Call one of our team or book an appointment at a time that works for you to discuss how construction equipment finance can support your business in Bullsbrook and across Perth's northern corridor.
Frequently Asked Questions
What deposit do I need for construction equipment finance?
Most lenders require a deposit of around 20% of the equipment's purchase price, though this can vary depending on your trading history and the type of machinery. Some lenders may offer lower deposits for established businesses with strong financials.
Can I include attachments in the same finance agreement as the excavator?
Yes, attachments like hydraulic hammers, buckets, and quick hitches can be bundled with the base machine under one agreement. This keeps administration simple and spreads the total cost over the same term.
What happens if I want to upgrade equipment before the finance term ends?
You can refinance or pay out the remaining balance and trade in the equipment toward a newer model. Some lenders offer early payout options, though break costs may apply depending on your loan structure.
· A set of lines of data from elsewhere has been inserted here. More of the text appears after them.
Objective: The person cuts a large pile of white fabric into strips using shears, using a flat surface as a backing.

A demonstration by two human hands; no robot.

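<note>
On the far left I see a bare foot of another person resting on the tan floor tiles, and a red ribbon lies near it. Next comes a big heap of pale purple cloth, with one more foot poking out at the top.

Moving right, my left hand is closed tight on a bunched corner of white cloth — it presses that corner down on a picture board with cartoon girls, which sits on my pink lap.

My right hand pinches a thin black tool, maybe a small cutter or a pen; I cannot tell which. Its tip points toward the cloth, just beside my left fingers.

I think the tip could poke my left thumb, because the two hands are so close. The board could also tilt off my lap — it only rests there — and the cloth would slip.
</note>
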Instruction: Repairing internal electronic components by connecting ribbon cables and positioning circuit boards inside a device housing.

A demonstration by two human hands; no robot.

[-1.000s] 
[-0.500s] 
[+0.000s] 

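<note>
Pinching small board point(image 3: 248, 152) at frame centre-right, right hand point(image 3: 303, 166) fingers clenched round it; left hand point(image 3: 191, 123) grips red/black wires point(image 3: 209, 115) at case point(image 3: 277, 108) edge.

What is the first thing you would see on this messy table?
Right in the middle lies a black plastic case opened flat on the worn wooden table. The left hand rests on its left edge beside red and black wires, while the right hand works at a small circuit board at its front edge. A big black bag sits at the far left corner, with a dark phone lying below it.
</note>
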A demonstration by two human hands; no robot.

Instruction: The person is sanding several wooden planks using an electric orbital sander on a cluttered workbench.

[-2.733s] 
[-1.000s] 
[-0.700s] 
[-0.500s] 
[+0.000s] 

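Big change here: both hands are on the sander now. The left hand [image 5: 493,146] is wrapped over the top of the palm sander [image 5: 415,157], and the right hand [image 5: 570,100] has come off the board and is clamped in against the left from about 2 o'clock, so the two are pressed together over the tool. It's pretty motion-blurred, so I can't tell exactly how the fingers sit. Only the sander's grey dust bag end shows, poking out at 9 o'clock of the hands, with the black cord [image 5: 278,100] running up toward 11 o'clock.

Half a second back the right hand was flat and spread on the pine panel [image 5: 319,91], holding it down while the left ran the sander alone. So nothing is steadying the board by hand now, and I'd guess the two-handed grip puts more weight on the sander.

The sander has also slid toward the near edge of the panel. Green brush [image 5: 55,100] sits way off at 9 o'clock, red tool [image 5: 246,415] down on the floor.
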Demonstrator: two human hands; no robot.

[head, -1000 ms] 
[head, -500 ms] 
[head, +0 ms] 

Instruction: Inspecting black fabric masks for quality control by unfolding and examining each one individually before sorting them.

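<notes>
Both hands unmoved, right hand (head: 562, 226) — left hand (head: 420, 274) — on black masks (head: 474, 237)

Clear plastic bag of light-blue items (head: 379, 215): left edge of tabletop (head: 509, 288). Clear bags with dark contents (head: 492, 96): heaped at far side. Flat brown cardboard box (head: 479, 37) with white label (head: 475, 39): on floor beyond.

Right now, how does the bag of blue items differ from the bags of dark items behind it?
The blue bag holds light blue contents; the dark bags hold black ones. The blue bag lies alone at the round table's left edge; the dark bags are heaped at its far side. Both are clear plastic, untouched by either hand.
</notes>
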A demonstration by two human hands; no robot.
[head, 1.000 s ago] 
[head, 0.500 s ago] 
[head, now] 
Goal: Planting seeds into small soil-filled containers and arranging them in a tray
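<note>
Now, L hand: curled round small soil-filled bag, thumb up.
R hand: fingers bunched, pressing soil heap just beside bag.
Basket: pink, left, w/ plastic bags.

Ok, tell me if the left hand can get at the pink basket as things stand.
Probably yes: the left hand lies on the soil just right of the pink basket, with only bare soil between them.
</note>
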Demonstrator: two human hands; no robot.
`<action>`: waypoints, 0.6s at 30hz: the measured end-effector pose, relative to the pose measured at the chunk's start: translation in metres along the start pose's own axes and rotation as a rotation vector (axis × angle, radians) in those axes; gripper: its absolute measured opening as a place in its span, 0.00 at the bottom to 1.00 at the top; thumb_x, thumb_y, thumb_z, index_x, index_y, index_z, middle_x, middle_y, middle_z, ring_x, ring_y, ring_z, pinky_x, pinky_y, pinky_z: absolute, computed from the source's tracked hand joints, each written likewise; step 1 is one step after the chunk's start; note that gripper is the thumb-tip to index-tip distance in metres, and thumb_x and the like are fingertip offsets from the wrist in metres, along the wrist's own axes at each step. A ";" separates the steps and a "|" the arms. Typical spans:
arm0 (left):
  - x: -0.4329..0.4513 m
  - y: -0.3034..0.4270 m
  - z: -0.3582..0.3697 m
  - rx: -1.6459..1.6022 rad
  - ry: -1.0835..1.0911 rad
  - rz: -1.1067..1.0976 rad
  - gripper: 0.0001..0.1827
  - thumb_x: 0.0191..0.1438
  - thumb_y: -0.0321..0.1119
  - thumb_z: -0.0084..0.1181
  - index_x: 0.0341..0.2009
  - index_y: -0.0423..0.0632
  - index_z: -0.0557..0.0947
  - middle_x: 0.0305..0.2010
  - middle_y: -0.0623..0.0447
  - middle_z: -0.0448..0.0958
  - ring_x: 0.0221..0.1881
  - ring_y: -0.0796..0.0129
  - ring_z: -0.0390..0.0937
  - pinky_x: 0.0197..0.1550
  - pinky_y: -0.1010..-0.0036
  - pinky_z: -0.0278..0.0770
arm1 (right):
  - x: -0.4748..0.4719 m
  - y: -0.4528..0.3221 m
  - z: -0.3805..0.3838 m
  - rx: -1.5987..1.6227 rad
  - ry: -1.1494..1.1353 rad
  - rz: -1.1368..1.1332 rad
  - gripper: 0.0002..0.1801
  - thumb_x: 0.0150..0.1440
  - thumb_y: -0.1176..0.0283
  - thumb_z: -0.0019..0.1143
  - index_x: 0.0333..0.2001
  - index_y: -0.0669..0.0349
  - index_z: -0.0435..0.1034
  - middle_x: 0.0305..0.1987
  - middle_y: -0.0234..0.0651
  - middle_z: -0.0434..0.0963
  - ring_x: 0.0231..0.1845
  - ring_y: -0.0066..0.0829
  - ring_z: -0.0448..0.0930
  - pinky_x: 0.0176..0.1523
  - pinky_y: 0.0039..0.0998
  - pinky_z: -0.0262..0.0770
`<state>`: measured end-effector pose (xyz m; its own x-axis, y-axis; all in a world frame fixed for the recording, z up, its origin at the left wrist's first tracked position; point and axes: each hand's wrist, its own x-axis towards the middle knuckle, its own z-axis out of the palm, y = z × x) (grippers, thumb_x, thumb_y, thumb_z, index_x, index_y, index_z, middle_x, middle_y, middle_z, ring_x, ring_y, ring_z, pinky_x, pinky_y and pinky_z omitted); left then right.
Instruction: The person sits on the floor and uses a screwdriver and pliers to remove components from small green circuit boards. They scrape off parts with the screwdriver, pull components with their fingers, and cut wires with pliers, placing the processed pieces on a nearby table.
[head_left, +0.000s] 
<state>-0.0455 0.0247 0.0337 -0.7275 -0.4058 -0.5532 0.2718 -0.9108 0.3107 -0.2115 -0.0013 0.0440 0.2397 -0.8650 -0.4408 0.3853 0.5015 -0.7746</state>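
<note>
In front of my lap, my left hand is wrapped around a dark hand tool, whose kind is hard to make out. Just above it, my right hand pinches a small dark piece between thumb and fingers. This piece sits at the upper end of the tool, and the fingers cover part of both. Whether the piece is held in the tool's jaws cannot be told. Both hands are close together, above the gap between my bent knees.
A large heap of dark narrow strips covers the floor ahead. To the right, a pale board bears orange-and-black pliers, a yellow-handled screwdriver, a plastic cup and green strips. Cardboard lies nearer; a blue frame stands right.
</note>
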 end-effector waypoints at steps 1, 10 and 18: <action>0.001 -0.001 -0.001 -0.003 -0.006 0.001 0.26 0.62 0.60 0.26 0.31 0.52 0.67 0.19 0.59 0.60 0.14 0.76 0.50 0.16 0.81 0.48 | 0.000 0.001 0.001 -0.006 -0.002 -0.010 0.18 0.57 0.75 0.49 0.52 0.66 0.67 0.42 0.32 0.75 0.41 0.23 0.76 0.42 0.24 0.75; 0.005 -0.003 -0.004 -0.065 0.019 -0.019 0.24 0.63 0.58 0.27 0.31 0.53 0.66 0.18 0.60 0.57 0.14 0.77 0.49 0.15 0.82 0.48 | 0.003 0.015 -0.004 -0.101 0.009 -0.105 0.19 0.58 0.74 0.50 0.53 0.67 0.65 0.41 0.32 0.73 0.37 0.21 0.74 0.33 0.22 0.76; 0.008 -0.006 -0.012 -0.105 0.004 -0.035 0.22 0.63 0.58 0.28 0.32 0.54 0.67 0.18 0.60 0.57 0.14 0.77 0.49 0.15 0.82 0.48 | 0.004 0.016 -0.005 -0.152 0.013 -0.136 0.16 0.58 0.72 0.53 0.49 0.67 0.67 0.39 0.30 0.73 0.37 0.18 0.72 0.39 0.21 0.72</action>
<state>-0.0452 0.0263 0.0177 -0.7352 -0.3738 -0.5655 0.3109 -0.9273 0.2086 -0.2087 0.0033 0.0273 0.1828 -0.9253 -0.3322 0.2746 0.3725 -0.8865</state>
Is equipment finance available for used machinery?
Yes, lenders will finance used construction equipment, though the age, condition, and brand affect the loan amount and term. Well-maintained machinery from recognised brands generally attracts better terms than older or lesser-known units.
How long does equipment finance approval take?
Approval times vary by lender, but straightforward applications with complete financial documentation can be assessed within a few days. More complex scenarios or newer businesses may take longer as lenders review trading history and capacity.